I just ran across such a data set today. It had characteristics for a few hundred lottery games. The color described the ticket colors. There were a few other string variables that also could have observations that were comma-delimited lists. Moreover, the comma-delimited lists could include values that did not show up as unique values in other observations (like "yellow" in the example above).
So I thought I'd write a program that could deal with all of that without the need of any visual inspection or case-by-case manual labor on my part. I wanted it to be applicable to any string variable in this situation. My suggestion is below:
// ##### getDummies -- turns string to dummies. Takes one argument:
// ##### `1' -- string, the name of the variable of interest.
capture prog drop getDummies
prog def getDummies
local stringvar `1'
quietly count
local fullset=r(N)
quietly count if !regexm(`stringvar',",")
local uniques=r(N) // cases where `stringvar' is not a list
if `fullset'!=`uniques' {
quietly {
tab `stringvar' if regexm(`stringvar',",")
levelsof `stringvar' if !regexm(`stringvar',","), local(tags)
preserve
tempfile `stringvar'_lists
keep `stringvar'
keep if regexm(`stringvar',",")
duplicates drop
split `stringvar', p(",")
save "``stringvar'_lists'", replace
restore
describe `stringvar'* using "``stringvar'_lists'", varlist // note(1)
local `stringvar'_stubs=r(varlist)
split `stringvar', p(",")
local stubs: list sizeof `stringvar'_stubs
forvalues i=2/`stubs' {
local stub: word `i' of ``stringvar'_stubs'
replace `stub'=trim(`stub') // note (2)
levelsof `stub' if `stub'!="", local(extras)

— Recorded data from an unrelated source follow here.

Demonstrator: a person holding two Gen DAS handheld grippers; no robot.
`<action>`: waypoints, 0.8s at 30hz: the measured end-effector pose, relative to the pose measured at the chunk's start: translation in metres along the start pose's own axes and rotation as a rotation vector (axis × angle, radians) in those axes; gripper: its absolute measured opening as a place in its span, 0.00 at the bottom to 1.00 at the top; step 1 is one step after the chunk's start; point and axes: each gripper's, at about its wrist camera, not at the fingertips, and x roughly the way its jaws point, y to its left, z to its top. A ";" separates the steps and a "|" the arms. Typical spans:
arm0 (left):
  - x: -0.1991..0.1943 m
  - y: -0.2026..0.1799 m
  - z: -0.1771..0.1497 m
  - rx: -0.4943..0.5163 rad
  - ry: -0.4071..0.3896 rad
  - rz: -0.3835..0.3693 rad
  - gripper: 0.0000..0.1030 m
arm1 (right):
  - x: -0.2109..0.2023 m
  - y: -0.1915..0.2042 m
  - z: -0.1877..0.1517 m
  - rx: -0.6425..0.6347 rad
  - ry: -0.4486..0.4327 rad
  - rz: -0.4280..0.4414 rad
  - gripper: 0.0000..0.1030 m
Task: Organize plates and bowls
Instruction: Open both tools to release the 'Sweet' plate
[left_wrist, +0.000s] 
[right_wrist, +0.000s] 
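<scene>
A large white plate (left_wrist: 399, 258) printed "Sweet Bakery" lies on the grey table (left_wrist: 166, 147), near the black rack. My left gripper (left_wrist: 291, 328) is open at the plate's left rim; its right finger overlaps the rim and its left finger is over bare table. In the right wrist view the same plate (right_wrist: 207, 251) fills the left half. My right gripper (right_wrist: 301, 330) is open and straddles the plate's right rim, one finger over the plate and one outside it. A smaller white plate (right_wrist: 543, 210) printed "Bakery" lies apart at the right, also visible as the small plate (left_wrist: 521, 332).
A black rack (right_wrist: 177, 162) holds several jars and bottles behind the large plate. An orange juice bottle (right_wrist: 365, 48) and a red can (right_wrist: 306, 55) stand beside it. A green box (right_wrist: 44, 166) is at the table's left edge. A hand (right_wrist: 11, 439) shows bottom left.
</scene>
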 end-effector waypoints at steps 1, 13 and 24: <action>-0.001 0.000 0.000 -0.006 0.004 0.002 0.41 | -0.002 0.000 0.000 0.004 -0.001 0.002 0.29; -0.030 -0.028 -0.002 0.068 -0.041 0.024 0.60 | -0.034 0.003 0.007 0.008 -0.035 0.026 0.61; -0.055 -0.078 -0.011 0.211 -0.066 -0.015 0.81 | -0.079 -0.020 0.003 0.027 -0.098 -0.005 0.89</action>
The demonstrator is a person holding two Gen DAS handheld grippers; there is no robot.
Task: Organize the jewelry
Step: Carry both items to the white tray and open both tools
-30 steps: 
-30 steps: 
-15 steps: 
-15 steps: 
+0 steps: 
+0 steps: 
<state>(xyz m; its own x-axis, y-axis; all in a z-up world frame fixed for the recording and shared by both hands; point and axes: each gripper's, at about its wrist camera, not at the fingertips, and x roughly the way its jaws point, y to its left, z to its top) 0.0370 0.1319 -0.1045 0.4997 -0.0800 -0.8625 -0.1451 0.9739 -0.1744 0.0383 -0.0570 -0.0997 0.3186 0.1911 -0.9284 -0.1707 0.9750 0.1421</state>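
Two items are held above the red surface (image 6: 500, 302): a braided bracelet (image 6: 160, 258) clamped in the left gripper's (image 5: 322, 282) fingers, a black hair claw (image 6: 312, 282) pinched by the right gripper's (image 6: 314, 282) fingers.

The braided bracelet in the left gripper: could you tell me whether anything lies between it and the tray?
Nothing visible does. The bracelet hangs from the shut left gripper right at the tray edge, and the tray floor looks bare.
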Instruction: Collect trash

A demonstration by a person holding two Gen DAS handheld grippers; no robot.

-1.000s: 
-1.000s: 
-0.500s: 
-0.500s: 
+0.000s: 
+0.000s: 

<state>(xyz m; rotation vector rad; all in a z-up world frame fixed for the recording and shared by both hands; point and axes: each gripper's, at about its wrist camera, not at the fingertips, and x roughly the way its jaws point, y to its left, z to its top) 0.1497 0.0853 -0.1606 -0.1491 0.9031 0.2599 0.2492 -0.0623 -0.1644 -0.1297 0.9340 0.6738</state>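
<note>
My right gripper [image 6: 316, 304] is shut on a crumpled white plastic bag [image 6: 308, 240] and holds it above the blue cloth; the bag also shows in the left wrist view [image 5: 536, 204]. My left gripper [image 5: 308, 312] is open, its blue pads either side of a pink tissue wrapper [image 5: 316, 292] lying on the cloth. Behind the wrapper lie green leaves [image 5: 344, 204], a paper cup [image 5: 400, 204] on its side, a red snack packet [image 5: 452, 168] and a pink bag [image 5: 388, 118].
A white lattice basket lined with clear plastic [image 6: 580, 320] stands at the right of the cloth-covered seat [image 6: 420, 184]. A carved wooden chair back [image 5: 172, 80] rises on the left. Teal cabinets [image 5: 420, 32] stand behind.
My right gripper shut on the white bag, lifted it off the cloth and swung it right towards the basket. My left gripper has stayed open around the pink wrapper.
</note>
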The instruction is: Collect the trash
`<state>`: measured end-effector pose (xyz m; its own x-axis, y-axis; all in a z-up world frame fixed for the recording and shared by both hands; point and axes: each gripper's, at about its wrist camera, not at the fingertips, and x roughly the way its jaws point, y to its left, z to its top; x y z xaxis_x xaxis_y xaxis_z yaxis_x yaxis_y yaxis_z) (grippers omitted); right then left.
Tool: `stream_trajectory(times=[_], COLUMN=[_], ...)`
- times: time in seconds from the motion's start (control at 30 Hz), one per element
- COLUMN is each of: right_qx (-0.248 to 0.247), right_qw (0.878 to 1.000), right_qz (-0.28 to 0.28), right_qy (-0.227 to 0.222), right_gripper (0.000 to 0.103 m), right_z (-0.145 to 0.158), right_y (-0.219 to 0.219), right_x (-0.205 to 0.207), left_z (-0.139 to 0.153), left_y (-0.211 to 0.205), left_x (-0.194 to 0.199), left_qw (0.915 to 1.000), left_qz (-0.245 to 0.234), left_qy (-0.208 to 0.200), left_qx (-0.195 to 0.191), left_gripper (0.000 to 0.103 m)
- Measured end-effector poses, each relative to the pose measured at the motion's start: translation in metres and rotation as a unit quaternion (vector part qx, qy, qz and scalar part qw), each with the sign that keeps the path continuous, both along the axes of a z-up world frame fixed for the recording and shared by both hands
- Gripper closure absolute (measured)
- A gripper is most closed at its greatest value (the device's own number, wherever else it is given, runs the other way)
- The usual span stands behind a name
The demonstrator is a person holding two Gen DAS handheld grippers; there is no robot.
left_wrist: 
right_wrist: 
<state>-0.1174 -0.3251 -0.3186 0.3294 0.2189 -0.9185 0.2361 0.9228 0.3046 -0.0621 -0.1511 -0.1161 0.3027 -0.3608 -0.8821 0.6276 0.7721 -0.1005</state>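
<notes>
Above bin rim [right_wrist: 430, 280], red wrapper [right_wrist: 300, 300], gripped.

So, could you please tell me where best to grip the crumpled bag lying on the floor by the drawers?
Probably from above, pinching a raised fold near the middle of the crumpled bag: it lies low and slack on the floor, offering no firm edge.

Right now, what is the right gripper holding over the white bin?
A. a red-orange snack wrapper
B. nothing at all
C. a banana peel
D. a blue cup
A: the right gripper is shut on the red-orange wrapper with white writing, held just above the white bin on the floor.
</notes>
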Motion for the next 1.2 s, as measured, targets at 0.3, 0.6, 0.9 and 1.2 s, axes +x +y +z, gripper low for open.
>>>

local tags: list tags | extras
}
local tags: list sort tags
}
}
else {
di "for each value of `stringvar' there corresponds one dummy variable"
capture drop __*
quietly levelsof `stringvar' if !regexm(`stringvar',","), local(tags)
local `stringvar'_stubs `stringvar'
}
capture drop __*
local stubnum: list sizeof `stringvar'_stubs
local tagnum: list sizeof tags
quietly {
forvalues i=1/`tagnum' {
local thistag: word `i' of `tags'
local thistag: list clean thistag
gen byte _`stringvar'_`i'=0
forvalues j=1/`stubnum' {
capture drop __*
local thisstub: word `j' of ``stringvar'_stubs'
replace _`stringvar'_`i'=1 if `thisstub'=="`thistag'"
}
}
}
drop `stringvar'*
// this section is for listing stuff on screen and in the log
local `stringvar'_stubs: list `stringvar'_stubs-stringvar
local stubs: list sizeof `stringvar'_stubs
di ""
di "total number of games: `fullset'"
di "number of games where `stringvar' is not a list: `uniques'"
di "unique values of `stringvar': `tagnum'"
if `stubs'>0 {
di "where `stringvar' is a list, it is this long at most: `stubs'"
}
di ""
forvalues i=1/`tagnum' {
local thistag: word `i' of `tags'
local thistag: list clean thistag
di "_`stringvar'_`i' is for `stringvar' == `thistag'"
}
end
That's it. This program collects all the possible values that your stringvar can take, whether inside comma-delimited lists or by themselves, and produces accurate dummies that are equal to one every time such a value is encountered, whether by itself or in a list, and regardless of its position in the list. With your data set in memory, you simply call
getDummies color
Now, I don't post programs unless they contain something I just learned in the process of writing them. Today's such thing is in line 24, next to the comment "note(1)". Turns out -- if you call help describe -- there are two kinds of describe: one for data in memory, another for data using a file. The latter comes with a different set of options. One of them is varlist. It stores the name of the variables in r(varlist). I chose to preserve/restore and create the tiny temporary file "``stringvar'_lists'" so I could apply describe using to it, and get a variable list saved in the local ``stringvar'_stubs'. I'm using it later on.
This may look like a lot of work, and it is, but it's all up-front. You do it once, and if it works now it works forever. The marginal cost of creating dummies out of any number of such variables is zero from here on out.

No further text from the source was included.